## Your task
Each line from the beginning of the entries below through the line that includes "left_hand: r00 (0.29" must be returned exactly as given.

[Start of section]

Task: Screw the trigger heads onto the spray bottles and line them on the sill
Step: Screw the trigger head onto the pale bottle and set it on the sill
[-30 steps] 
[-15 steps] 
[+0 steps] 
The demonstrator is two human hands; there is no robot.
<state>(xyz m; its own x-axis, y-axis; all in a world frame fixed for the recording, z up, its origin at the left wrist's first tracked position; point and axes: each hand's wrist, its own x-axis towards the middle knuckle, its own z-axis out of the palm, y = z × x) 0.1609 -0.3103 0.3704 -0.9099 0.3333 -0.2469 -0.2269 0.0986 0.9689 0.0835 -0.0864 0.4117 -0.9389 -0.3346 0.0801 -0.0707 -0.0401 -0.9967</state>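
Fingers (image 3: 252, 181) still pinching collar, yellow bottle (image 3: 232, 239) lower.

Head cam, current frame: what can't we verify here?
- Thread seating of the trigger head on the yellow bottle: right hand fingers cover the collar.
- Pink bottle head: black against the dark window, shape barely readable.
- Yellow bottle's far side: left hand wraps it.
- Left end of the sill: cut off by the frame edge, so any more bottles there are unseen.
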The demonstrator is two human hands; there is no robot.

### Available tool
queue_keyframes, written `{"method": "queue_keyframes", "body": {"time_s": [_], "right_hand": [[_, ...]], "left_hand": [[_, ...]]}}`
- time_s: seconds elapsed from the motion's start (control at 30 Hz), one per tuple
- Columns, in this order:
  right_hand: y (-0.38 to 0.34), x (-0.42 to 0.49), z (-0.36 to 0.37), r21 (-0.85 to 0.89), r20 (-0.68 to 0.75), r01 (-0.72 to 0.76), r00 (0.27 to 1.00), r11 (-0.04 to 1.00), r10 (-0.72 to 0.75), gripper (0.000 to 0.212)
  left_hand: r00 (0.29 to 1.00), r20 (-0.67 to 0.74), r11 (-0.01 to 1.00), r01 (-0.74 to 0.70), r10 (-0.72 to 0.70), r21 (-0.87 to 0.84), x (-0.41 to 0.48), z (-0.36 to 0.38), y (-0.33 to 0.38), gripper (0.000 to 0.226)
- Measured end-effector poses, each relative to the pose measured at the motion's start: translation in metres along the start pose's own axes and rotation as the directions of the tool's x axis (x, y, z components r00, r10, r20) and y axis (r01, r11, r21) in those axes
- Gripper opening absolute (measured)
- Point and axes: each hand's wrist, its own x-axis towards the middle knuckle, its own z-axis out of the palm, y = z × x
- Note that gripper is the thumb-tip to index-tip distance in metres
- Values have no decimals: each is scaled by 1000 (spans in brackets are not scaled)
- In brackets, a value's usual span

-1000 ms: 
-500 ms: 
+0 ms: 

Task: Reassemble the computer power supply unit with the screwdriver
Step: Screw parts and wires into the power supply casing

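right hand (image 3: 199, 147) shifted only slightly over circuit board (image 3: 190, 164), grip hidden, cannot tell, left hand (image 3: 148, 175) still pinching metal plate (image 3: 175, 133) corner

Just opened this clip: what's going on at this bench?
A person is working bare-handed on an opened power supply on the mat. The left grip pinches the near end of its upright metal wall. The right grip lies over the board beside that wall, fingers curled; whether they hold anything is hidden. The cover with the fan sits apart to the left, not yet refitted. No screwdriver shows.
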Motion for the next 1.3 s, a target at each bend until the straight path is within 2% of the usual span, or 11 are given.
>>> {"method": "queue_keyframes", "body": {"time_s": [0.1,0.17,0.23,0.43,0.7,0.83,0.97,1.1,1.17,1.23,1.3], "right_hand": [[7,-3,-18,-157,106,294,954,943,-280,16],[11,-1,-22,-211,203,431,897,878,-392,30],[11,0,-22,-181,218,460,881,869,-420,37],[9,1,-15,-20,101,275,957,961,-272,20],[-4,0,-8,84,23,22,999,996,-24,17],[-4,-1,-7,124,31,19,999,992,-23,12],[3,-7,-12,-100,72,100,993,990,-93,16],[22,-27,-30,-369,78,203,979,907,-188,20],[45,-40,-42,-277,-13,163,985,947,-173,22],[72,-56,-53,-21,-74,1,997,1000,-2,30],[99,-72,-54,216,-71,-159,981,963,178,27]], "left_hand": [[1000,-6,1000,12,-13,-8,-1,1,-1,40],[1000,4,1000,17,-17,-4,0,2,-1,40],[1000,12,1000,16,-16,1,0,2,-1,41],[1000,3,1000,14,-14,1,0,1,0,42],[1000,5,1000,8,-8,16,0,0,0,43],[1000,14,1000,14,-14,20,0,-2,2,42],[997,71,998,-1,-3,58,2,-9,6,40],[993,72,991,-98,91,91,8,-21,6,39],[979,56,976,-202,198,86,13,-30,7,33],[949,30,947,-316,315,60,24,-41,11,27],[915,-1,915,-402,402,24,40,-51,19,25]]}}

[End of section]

## Answer to this problem
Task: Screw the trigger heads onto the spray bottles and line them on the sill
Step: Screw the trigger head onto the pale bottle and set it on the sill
[-30 steps] 
[-15 steps] 
[+0 steps] 
The demonstrator is two human hands; there is no robot.
<state>(xyz m; its own x-axis, y-axis; all in a world frame fixed for the recording, z up, its origin at the left wrist's first tracked position; point and axes: each hand's wrist, its own x-axis towards the middle knuckle, its own z-axis out of the palm, y = z × x) 0.1609 -0.3103 0.3704 -0.9099 0.3333 -0.2469 -0.2269 0.0986 0.9689 0.0835 -0.0864 0.4117 -0.9389 -0.3346 0.0801 -0.0707 -0.0401 -0.9967</state>
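Fingers (image 3: 252, 181) still pinching collar, yellow bottle (image 3: 232, 239) lower.

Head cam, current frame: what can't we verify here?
- Thread seating of the trigger head on the yellow bottle: right hand fingers cover the collar.
- Pink bottle head: black against the dark window, shape barely readable.
- Yellow bottle's far side: left hand wraps it.
- Left end of the sill: cut off by the frame edge, so any more bottles there are unseen.
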The demonstrator is two human hands; there is no robot.

### Available tool
queue_keyframes, written `{"method": "queue_keyframes", "body": {"time_s": [_], "right_hand": [[_, ...]], "left_hand": [[_, ...]]}}`
- time_s: seconds elapsed from the motion's start (control at 30 Hz), one per tuple
- Columns, in this order:
  right_hand: y (-0.38 to 0.34), x (-0.42 to 0.49), z (-0.36 to 0.37), r21 (-0.85 to 0.89), r20 (-0.68 to 0.75), r01 (-0.72 to 0.76), r00 (0.27 to 1.00), r11 (-0.04 to 1.00), r10 (-0.72 to 0.75), gripper (0.000 to 0.212)
  left_hand: r00 (0.29 to 1.00), r20 (-0.67 to 0.74), r11 (-0.01 to 1.00), r01 (-0.74 to 0.70), r10 (-0.72 to 0.70), r21 (-0.87 to 0.84), x (-0.41 to 0.48), z (-0.36 to 0.38), y (-0.33 to 0.38), gripper (0.000 to 0.226)

The response to this exercise is now complete.